Pour répondre à la question, nous nous définissons comme deux artistes photographes plasticiennes et réalisatrices.
Quels sont vos engagements dans votre pratique photographique ?
Dans notre pratique, nous souhaitons vivre et proposer une expérience humaine et sensible. Une expérience qui appelle le regardeur à se confronter à son propre système de projection, à son propre rapport à l’Autre, ainsi qu’aux mécanismes de sa mémoire individuelle et collective. Dans cette perspective, notre engagement est de créer des histoires et des personnages sensibles et authentiques, et de jouer nos performances photographiques de la manière la plus honnête possible. Il n’est pas un personnage que nous avons imaginé ou créé pour qui nous n’avons pas d’empathie. L’empathie est un engagement en soi.
Est-il légitime de parler d’un regard de femme dans la photographie ? Vous sentez-vous concernée ?
Il est évidemment légitime de parler d’un regard de femme dans la photographie. Étant un duo de femmes, nous nous sentons bien sûr concernées par cette question. Mais elle n’est pas un objectif dans nos sujets et nos histoires. Dans notre langage, les frontières sont minces et nous nous intéressons à tout ce qui nous entoure, des comportements sociaux culturels, féminins comme masculins.

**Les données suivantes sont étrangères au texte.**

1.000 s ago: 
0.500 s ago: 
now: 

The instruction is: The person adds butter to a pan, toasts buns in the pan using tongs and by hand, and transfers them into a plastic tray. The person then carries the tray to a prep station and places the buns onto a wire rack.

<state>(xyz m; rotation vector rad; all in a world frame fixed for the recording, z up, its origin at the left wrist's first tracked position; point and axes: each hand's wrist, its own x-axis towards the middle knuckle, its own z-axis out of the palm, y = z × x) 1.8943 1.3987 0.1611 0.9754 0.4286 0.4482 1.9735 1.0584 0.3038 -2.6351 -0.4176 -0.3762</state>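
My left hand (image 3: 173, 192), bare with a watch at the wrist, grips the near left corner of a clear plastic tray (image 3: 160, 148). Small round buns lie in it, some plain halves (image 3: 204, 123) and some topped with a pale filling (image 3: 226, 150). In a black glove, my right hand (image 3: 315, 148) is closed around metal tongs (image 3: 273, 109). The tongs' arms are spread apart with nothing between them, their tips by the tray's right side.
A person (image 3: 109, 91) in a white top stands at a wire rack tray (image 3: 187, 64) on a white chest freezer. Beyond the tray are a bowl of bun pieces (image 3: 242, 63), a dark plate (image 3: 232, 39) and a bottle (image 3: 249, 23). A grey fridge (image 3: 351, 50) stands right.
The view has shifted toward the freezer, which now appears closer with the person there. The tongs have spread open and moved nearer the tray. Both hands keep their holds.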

La vision des femmes sur le monde mérite une place de choix dans l’art et la photographie.
Votre statut de femme a-t-il, ou a-il-eu, une influence sur votre statut d’artiste ?

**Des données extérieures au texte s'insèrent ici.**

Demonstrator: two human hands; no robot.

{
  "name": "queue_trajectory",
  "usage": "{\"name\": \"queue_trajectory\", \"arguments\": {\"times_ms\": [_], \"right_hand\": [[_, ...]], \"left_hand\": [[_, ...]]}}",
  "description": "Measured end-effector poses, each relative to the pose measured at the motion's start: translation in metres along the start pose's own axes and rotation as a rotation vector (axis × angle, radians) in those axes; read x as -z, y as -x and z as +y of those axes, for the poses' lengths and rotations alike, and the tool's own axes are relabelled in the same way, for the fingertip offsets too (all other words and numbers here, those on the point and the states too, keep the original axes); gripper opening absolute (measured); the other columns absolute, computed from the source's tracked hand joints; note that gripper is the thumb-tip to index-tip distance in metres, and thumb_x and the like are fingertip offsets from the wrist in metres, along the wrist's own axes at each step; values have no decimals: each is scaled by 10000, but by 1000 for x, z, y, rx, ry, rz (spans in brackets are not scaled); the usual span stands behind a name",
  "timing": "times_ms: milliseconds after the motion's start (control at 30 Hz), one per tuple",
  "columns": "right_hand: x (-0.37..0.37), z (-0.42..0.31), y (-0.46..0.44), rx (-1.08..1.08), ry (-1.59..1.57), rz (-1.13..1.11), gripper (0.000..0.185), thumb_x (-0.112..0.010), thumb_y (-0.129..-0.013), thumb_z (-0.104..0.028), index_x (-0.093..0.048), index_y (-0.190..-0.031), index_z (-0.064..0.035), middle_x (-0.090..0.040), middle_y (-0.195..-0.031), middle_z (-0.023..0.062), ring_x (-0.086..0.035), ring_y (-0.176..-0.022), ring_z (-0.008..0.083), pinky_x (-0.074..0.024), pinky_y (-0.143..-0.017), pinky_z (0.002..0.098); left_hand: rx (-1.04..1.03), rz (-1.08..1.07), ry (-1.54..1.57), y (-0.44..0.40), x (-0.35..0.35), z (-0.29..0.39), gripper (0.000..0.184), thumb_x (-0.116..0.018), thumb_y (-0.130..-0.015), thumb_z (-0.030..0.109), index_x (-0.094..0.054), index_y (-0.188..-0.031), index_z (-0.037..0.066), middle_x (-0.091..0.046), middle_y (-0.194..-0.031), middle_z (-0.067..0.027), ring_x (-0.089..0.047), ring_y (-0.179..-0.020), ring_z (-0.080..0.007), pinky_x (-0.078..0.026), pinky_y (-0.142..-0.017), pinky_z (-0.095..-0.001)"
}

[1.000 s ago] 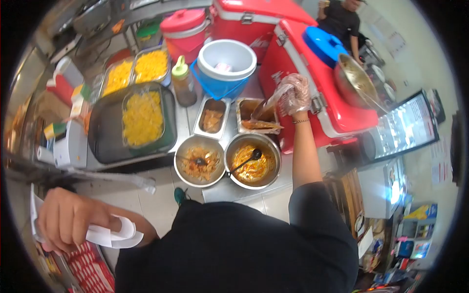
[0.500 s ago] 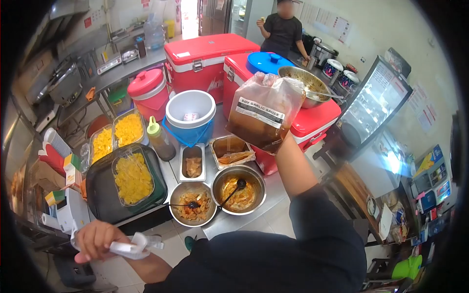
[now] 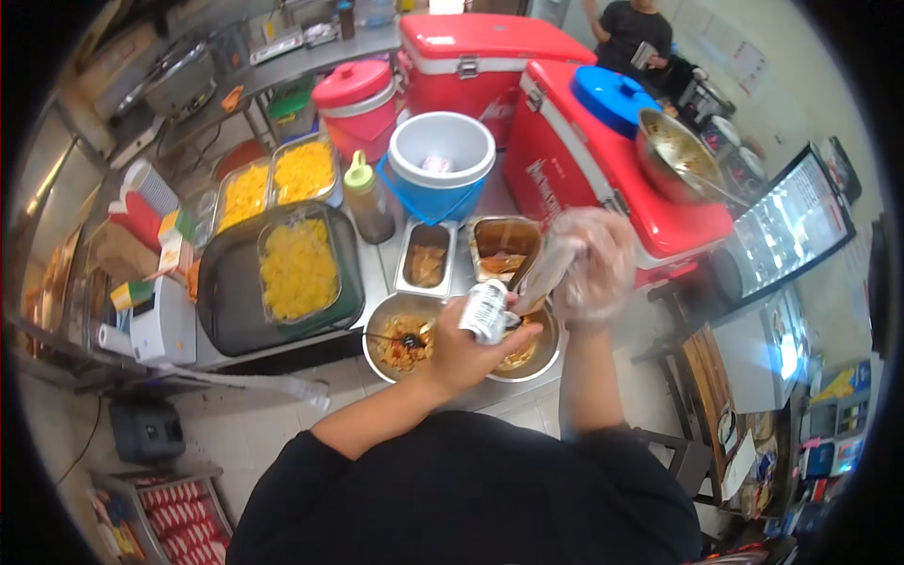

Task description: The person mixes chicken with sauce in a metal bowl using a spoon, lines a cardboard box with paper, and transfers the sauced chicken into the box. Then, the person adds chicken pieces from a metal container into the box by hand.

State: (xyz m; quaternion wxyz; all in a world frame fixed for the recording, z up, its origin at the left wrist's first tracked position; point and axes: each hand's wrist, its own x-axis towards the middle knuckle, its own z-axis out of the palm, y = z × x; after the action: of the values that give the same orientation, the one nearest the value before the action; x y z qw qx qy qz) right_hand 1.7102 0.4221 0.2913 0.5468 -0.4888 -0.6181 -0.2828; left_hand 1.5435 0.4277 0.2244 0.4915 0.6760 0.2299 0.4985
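The sauce bag (image 3: 541, 273), clear plastic with brown sauce, is gathered between my two hands over the right-hand steel bowl (image 3: 546, 353). My left hand (image 3: 457, 344) is closed around its lower left part, beside a white printed label (image 3: 484, 313). My right hand (image 3: 595, 268), in a clear plastic glove, grips the bag's other side; the blur hides its fingertips. The right bowl is largely covered by my left hand and the bag. Left of it, another steel bowl (image 3: 386, 353) holds food and a black ladle (image 3: 410, 341). Two steel pans (image 3: 403, 273) stand just behind.
A blue-and-white bucket (image 3: 443, 141), a squeeze bottle (image 3: 369, 207) and red coolers (image 3: 565, 160) stand farther back. Tubs of yellow food (image 3: 299, 264) are on the left. A pale plastic strip (image 3: 273, 384) blurs past the table's front edge. Another person (image 3: 633, 38) stands behind the coolers.
The sauce bag has come down from in front of the coolers to above the bowls. My left hand has let go of a whitish plastic piece and moved right onto the bag.
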Motion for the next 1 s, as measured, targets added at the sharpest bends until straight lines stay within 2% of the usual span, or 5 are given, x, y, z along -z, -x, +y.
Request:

Notre statut de femme a évidemment une influence sur notre statut d’artiste, il est intrinsèque à notre pratique artistique sans avoir pour autant une influence trop politisante et absolue sur nos œuvres.
Dans notre travail de mise-en-scène et d’autoreprésentation, nous jouons avec les codes de féminité et de masculinité (que nous avons tous en nous). Ils se croisent et se mêlent dans une ambiguïté mystérieuse et fragile.

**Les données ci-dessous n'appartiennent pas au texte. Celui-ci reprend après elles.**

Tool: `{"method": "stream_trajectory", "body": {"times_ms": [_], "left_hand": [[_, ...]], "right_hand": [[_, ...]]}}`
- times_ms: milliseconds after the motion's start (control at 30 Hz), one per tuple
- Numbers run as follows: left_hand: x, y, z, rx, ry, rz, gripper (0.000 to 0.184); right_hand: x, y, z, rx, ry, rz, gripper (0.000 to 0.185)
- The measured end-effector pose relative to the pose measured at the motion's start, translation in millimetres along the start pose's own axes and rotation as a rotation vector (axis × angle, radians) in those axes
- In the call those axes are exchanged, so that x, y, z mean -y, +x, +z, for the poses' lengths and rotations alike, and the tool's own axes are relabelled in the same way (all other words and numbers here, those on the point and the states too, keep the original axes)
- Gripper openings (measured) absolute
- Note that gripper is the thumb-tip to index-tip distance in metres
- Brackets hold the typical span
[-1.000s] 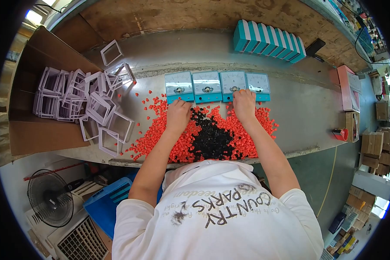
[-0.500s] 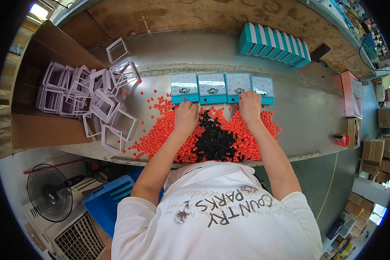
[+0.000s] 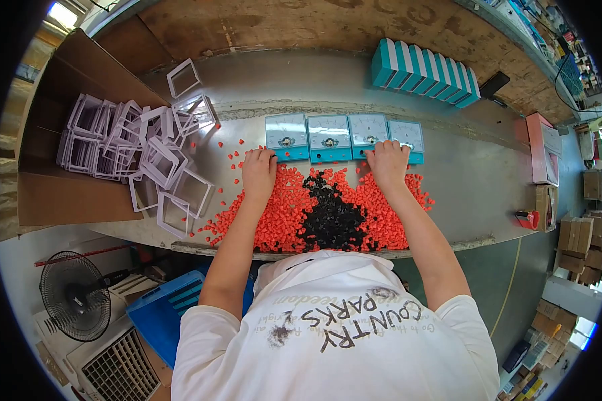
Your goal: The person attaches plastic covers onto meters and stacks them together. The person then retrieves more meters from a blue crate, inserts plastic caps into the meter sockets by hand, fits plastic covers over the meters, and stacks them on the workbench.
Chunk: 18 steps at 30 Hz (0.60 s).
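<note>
The left hand (image 3: 259, 172) has its fingertips at the lower left corner of the first meter (image 3: 286, 127); the right hand (image 3: 389, 166) covers the bottom edges of the third meter (image 3: 366, 127) and fourth meter (image 3: 408, 137). Fingers hide whether either grip pinches something small, so I cannot tell. Four meters sit abreast on the counter (image 3: 471, 174), seemingly so both hands reach all. Red pieces (image 3: 281, 210) flank black pieces (image 3: 331, 220) just below, handy yet mostly sorted. Frames (image 3: 108, 137) spill from a carton (image 3: 77, 206) leftward; teal cases (image 3: 421, 72) stand behind, apparently kept aside.
</note>
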<state>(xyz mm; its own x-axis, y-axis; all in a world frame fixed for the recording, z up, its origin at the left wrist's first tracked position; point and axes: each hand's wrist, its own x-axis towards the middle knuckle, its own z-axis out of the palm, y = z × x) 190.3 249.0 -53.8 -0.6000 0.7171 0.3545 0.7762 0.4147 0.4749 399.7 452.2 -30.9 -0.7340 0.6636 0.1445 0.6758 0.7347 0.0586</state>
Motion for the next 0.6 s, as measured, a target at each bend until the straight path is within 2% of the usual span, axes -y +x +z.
{"method": "stream_trajectory", "body": {"times_ms": [67,133,233,300,367,433,467,500,567,600], "left_hand": [[1,0,2,0.012,0.043,0.023,0.011],[3,1,2,0.006,0.106,0.081,0.014],[3,3,2,0.036,0.148,0.038,0.017],[3,2,2,0.03,0.142,0.035,0.016],[2,1,2,0.028,0.135,0.028,0.016],[1,0,3,0.006,0.115,0.084,0.014],[0,-1,3,0.008,0.115,0.082,0.014],[0,-1,4,-0.001,0.11,0.118,0.013],[-4,-1,3,-0.012,0.108,0.154,0.013],[-6,-1,1,0.007,0.09,0.123,0.014]], "right_hand": [[-1,-1,6,-0.178,-0.027,-0.134,0.021],[-4,0,9,-0.168,-0.043,-0.153,0.02],[-4,4,2,-0.037,-0.013,-0.082,0.022],[-2,4,-10,0.215,0.043,0.028,0.025],[5,-6,-8,0.214,0.107,0.032,0.027],[14,-19,1,0.052,0.217,-0.149,0.024],[19,-23,7,0.045,0.228,-0.201,0.014],[24,-26,12,0.046,0.229,-0.201,0.014],[33,-30,20,-0.114,0.309,-0.284,0.013],[35,-31,21,-0.048,0.304,-0.291,0.009]]}}
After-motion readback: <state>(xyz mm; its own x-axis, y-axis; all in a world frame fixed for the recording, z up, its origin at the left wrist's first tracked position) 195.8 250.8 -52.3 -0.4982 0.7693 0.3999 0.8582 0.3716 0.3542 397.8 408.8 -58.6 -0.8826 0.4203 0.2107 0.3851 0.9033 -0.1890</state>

Nous observons les gens qui nous entourent, nous aimons décortiquer les corps, les attitudes, les ressemblances et les relations sociales. Nous sommes des femmes qui jouons des humains, peu importe leur sexe. Naturellement, nous admirons les personnages féminins, leur force, leur pouvoir de résilience, cela nous inspire beaucoup.
Vivez-vous de votre art ?
Nous avons la chance de vivre de notre art et de développer en parallèle nos projets artistiques et nos expositions ainsi qu’un travail de commande en photo et en vidéo. Nous travaillons depuis 2016 avec la Galerie La Forest Divonne qui nous soutient beaucoup. Notre relation avec eux est très stimulante. Nous répondons aussi à des cartes blanches et des commandes. Nous venons par exemple de réaliser une nouvelle série photo Carte Blanche pour le palais de la Découverte qui paraîtra fin novembre.
Quels sont les auteur(e)s qui vous inspirent ? Parmi eux/elles, y a-t-il des femmes photographes ?
E & J : Francesca Woodman, Diane Arbus, Lauren Greenfield, Rineke Dijkstra, Alfred Hitchcock, Billy Wilder, Sophie Calle, Pedro Almodovar, David Hockney, Araki, Valérie Mreje, Tina Barney, Jeff Wall, Lorca Di Corcia, William Eggleston…
Dernièrement pour les auteur(e)s : Clarissa Pinkola Estés, Adrienne Brodeur, Roland Barthes, pour Johanna ; Anna Hope, R.J Ellory et des biographies de photographes comme Francesca Woodman pour Elsa.